August 19, 2009 at 8:30 am
My expectation would be that post execute would run once at the end of the package.
It appears to be running once for each component in the control flow.
What event fires only once at the end?
I need to email if a file that was created is smaller than a certain size or if the file doesn't exist, but I only want to do this once. Also if the package has a fatal error I need to check the file status and send this notification, but only once. One problem is we have containers set to force success so the error event can fire repeatedly (this is were we log the errors) so I can't check file status in the on error event because the file creation may not have occurred yet, but don't it in the control flow because a fatal error will prevent that part from running.

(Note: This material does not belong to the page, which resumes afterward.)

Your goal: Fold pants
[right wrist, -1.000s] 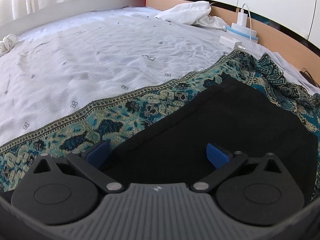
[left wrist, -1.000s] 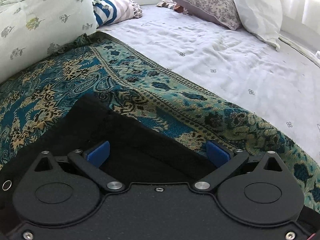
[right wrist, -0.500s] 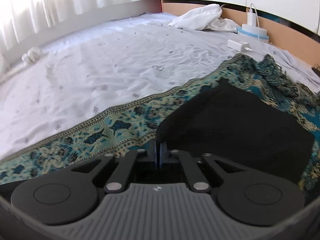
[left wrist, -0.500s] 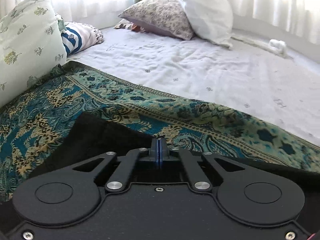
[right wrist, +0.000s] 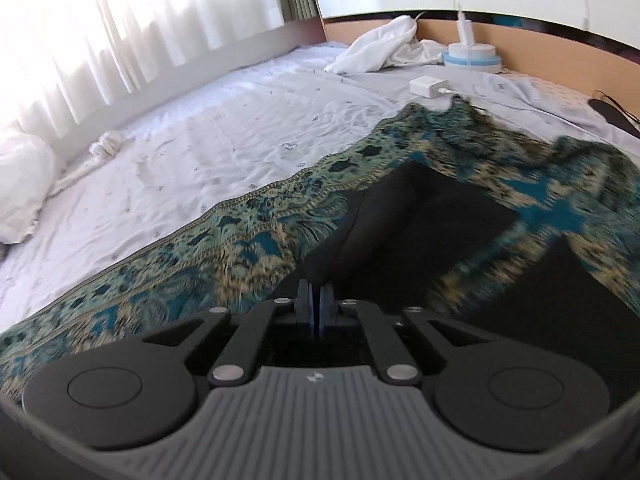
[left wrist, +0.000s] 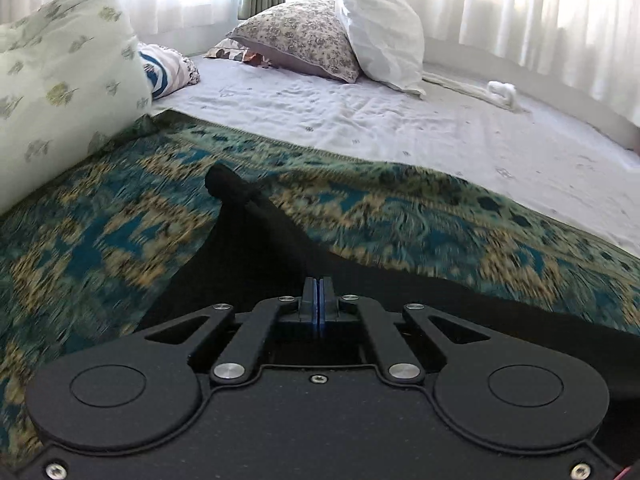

August 19, 2009 at 10:22 am
A bit more info on this...
According to microsoft:
"OnPostExecute
The event handler for the OnPostExecute event. This event is raised by an executable immediately after it has finished running."
I put a message box on the post execute event of a sequence container that contained a script task and the event fired twice. When the script task was disabled to post execute event on the container only fired once. I set the propagate variable to false on the script task but it still fired twice.
I guess there is no Last event that fires.
August 19, 2009 at 11:30 am
Keep in mind that the OnPostExecute event can be coded at both the package level and the individual task level. OnPostExecute will fire one last time after the package completes.
To keep things simple, I would code OnPostExecute at the package level, but use a Script Task to determine which task fired the event and execute code only when it's the package itself that fired the event.
For example, I have a package with a number of tasks in the the control flow. I added a Script Task to the package's OnPostExecute event and added "PackageName" and "SourceName" to the Script Task's ReadOnlyVariables property in the script task editor. The code would be something like this:
Public Sub Main()
If Dts.Variables("SourceName").Value.ToString = Dts.Variables("PackageName").Value.ToString Then
' do something
End If
Dts.TaskResult = Dts.Results.Success
End Sub
August 19, 2009 at 12:00 pm
Yes, that will be perfect, thanks for the suggestion. - tom
August 19, 2009 at 12:30 pm
I ended up just using a dummy script component then added a precedence constraint with the expression
@SourceName == @PackageName
This accomplished what I needed. Thanks again.